Na ocasião, ele afirmou que um projeto de lei apresentado por Tabata Amaral, voltado à distribuição gratuita de absorventes íntimos, atenderia a interesses empresariais de “seu mentor-patrocinador Jorge Paulo Lemann”, acionista de uma empresa do setor de higiene.
Ao votar, Moraes entendeu que houve configuração de difamação. O caso está sendo analisado no plenário virtual do STF e, até o momento, soma dois votos favoráveis à condenação. O julgamento segue aberto até 28 de abril, com outros oito ministros ainda a se manifestar.
Durante o andamento do processo, a defesa de Eduardo Bolsonaro alegou que as declarações estavam protegidas pela imunidade parlamentar.
Na noite desta segunda-feira (20), o ex-deputado voltou a se pronunciar nas redes sociais. Em seu perfil do Instagram, ele publicou imagens do casamento de Tabata Amaral com João Campos, evento que contou com a presença de Alexandre de Moraes. Na postagem, ele questionou a imparcialidade do julgamento e criticou a relação entre autoridades.
Na legenda da publicação, ele escreveu: “Na mesma imagem, a autora do processo contra mim (Tabata) e o ‘juiz’ (Moraes) que me condenou a um ano de prisão + multa, tudo no casamento dela!”
Em seguida, completou: “Isso que se tornou o Brasil com a associação Lula-Moraes. Já imaginou ser condenado por um juiz amigo daquela que te processa?”
Até o momento, Tabata Amaral não se manifestou publicamente sobre o andamento da votação no STF.
Atual situação de Eduardo Bolsonaro
Eduardo Bolsonaro vive nos Estados Unidos desde o início de 2025, quando se licenciou da Câmara dos Deputados e saiu do Brasil, alegando perseguição política e jurídica.

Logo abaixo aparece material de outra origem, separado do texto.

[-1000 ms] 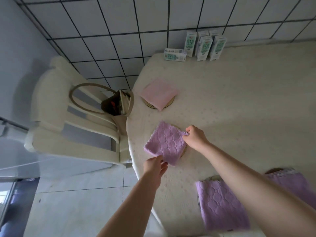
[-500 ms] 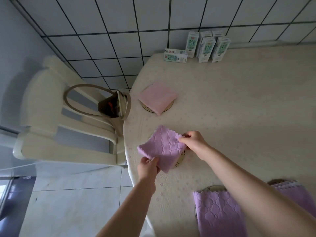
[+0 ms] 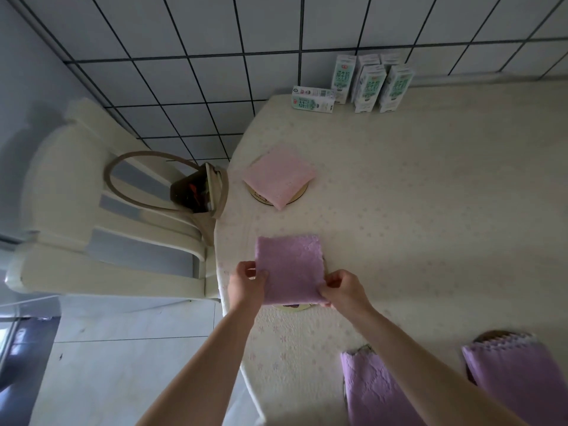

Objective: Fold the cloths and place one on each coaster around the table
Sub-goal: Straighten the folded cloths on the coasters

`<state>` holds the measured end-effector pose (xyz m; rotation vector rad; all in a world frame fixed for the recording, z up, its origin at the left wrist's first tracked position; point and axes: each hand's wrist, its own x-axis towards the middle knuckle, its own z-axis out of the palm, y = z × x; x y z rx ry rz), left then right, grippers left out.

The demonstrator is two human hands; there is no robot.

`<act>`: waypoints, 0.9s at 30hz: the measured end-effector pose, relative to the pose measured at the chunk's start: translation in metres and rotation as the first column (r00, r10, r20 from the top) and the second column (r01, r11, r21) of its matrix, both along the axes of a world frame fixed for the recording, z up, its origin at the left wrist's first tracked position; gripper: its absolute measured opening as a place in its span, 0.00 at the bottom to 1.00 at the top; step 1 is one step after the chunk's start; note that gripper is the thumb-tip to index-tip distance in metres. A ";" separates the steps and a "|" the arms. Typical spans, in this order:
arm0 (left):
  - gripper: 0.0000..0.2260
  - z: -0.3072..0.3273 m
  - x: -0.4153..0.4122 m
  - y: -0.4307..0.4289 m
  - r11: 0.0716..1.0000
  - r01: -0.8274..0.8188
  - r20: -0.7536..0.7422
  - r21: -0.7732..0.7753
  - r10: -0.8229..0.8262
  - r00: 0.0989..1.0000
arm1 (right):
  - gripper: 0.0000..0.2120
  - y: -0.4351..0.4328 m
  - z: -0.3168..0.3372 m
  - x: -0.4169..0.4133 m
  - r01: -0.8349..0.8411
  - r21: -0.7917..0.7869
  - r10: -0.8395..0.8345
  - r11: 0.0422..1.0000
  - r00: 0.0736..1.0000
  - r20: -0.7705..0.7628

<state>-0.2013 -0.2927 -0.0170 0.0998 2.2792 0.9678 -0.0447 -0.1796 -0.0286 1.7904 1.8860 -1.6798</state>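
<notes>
The left hand (image 3: 247, 284) pinches the near left edge of the purple cloth (image 3: 290, 269), and the right hand (image 3: 344, 289) pinches its near right corner; the fingers of both are curled on the fabric. The cloth is a folded rectangle with an embossed pattern and a scalloped right edge. It lies flat near the table's (image 3: 430, 210) left rim, covering a coaster (image 3: 295, 307) of which only a sliver shows at the near edge. The rim curves just left of the left hand; a chair (image 3: 92, 210) carrying a bag (image 3: 196, 192) stands beside it. Farther along the rim, a pink cloth (image 3: 278, 176) sits on the far coaster (image 3: 261, 196). Bare tabletop extends to the right. Cartons (image 3: 368, 84) stand at the wall. A second cloth (image 3: 368, 392) and a third cloth (image 3: 516, 373) lie at the near edge.
</notes>
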 end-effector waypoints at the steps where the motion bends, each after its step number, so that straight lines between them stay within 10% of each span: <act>1: 0.10 -0.002 0.000 -0.001 1.000 -0.002 0.001 -0.026 0.002 1.000 | 0.05 -0.002 0.000 0.000 -0.009 0.025 0.009 1.000 1.000 0.022; 20: 0.12 0.011 -0.044 0.025 0.985 0.156 -0.152 -0.076 -0.166 0.974 | 0.08 0.074 0.023 -0.040 -0.376 0.342 0.316 0.861 0.923 0.219; 27: 0.11 0.017 -0.079 0.094 0.998 -0.018 0.020 0.065 0.017 1.000 | 0.12 0.140 0.033 -0.113 -0.380 0.394 0.330 0.837 0.924 0.191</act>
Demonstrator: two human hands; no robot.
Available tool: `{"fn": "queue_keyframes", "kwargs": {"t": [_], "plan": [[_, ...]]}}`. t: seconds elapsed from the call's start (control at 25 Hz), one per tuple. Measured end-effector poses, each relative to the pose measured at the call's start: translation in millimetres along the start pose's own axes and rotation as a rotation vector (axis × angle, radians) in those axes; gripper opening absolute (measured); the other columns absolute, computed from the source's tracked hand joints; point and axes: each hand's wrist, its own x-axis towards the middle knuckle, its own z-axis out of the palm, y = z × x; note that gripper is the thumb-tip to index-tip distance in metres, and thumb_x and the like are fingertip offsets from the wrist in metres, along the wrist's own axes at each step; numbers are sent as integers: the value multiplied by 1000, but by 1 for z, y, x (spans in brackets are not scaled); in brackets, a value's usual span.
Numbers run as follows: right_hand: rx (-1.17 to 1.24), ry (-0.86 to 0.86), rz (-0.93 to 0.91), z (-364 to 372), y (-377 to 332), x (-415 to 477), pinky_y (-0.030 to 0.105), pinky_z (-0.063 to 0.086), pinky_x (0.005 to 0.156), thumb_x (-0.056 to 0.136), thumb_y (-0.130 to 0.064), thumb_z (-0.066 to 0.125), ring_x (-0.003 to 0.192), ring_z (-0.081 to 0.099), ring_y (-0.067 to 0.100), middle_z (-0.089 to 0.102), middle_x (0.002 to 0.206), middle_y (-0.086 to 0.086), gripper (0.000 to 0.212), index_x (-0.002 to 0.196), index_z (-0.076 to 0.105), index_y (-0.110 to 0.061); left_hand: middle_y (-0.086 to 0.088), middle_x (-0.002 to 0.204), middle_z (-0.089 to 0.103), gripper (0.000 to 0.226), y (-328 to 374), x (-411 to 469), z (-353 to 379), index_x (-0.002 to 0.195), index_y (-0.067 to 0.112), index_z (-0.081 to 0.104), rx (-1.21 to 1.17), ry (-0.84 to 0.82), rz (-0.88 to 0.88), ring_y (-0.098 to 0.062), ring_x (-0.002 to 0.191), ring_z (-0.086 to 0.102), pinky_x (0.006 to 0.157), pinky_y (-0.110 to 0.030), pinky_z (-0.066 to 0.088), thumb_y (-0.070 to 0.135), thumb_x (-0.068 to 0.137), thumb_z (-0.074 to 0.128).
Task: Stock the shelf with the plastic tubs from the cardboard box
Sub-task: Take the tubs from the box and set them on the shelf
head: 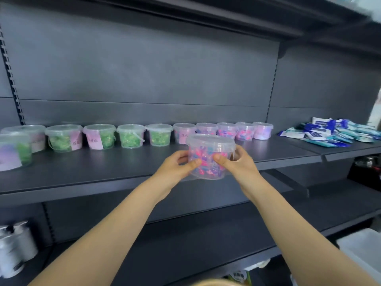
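Observation:
Both hands hold a clear plastic tub [208, 150] of pink, blue and purple pods just above the front of the dark shelf [86, 174]. My left hand [177, 165] grips its left side, thumb on the front. My right hand [235, 162] grips its right side. A row of several lidded tubs [132, 136] lines the back of the shelf: green-filled ones on the left, pink and purple ones on the right, some with pink paper labels. One more tub [14, 151] stands nearer the front at far left. The cardboard box is out of view.
A heap of blue and white packets [334, 132] lies on the shelf section to the right. White rolls [14, 248] stand on the lower shelf at left. A pale container [362, 248] sits low at right. Another shelf overhangs above.

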Motion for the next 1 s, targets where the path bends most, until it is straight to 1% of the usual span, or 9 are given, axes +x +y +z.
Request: {"fn": "queue_keyframes", "kwargs": {"t": [0.12, 0.24, 0.28, 0.4, 0.48, 0.64, 0.72, 0.84, 1.0], "plan": [[-7, -60, -12, -10, 20, 51, 16, 49, 78, 72, -23, 79, 108, 61, 8, 65, 116, -7, 55, 120, 53, -22, -2, 127, 60, 48, -10, 43, 2, 126, 15, 52, 47, 30, -8, -15, 119, 56, 106, -37, 43, 26, 83, 68], [-12, -156, -10, -19, 40, 101, 5, 49, 62, 76, -17, 77, 93, 61, -6, 65, 106, -13, 53, 123, 53, -19, -1, 126, 60, 49, -20, 81, 7, 129, 14, 51, 110, 100, -23, -12, 117, 56, 103, -30, 43, 25, 84, 67], [-25, -181, -4, -21, 48, 117, 5, 49, 61, 75, -17, 77, 93, 61, -5, 65, 106, -13, 53, 123, 54, -17, -1, 126, 60, 50, -24, 93, 8, 130, 13, 51, 132, 119, -32, -12, 117, 56, 102, -28, 43, 25, 84, 67], [-62, -220, -14, -22, 69, 164, 11, 50, 70, 71, -18, 80, 107, 60, 10, 62, 119, -4, 66, 130, 50, -13, -1, 127, 59, 50, -35, 131, 7, 129, 11, 50, 174, 175, -56, -12, 118, 55, 102, -28, 42, 23, 83, 68], [-60, -212, -21, -20, 78, 192, 15, 46, 79, 69, -19, 82, 112, 55, 13, 56, 123, -4, 77, 136, 44, -13, 0, 124, 58, 46, -39, 152, 5, 125, 12, 50, 194, 221, -63, -12, 116, 54, 99, -26, 42, 22, 84, 68], [-112, -257, -49, -12, 98, 232, 13, 46, 75, 69, -18, 83, 112, 56, 14, 60, 120, -1, 69, 130, 51, -12, -2, 122, 56, 49, -49, 190, -2, 126, 5, 46, 285, 277, -59, -15, 115, 53, 98, -26, 42, 14, 83, 68], [-131, -281, -34, -12, 111, 242, 16, 48, 77, 69, -16, 83, 110, 58, 14, 61, 117, -2, 65, 127, 53, -11, -6, 127, 55, 49, -58, 205, -2, 127, 1, 45, 366, 277, -83, -19, 118, 54, 101, -30, 44, 10, 84, 67], [-123, -293, -31, -10, 121, 249, 12, 48, 73, 71, -13, 81, 102, 57, 9, 58, 112, -7, 64, 127, 49, -14, -8, 132, 52, 53, -67, 217, 0, 132, 2, 41, 361, 319, -122, -21, 122, 52, 105, -38, 43, 11, 85, 66], [-156, -304, -29, 0, 127, 262, 21, 49, 83, 71, -15, 81, 108, 58, 13, 60, 121, 0, 66, 128, 49, -12, -10, 135, 50, 57, -75, 223, -10, 132, 3, 41, 306, 366, -132, -22, 124, 50, 106, -42, 42, 14, 84, 68]]}}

Em dezembro, a Mesa Diretora da Câmara dos Deputados declarou a perda de mandato do parlamentar, com base na regra da Constituição Federal que proíbe deputados e senadores de faltar a mais de um terço das sessões ordinárias em um ano legislativo sem justificativa. Ele também teve o passaporte diplomático cancelado.
Ele também foi afastado do cargo de escrivão da Polícia Federal por faltas intencionais e injustificadas por mais de 30 dias consecutivos. A medida é válida até o fim do Processo Administrativo Disciplinar (PAD). Além disso, o PAD instaurado contra Eduardo foca em dois pilares: suposto abandono do cargo e ataques à colegas da corporação.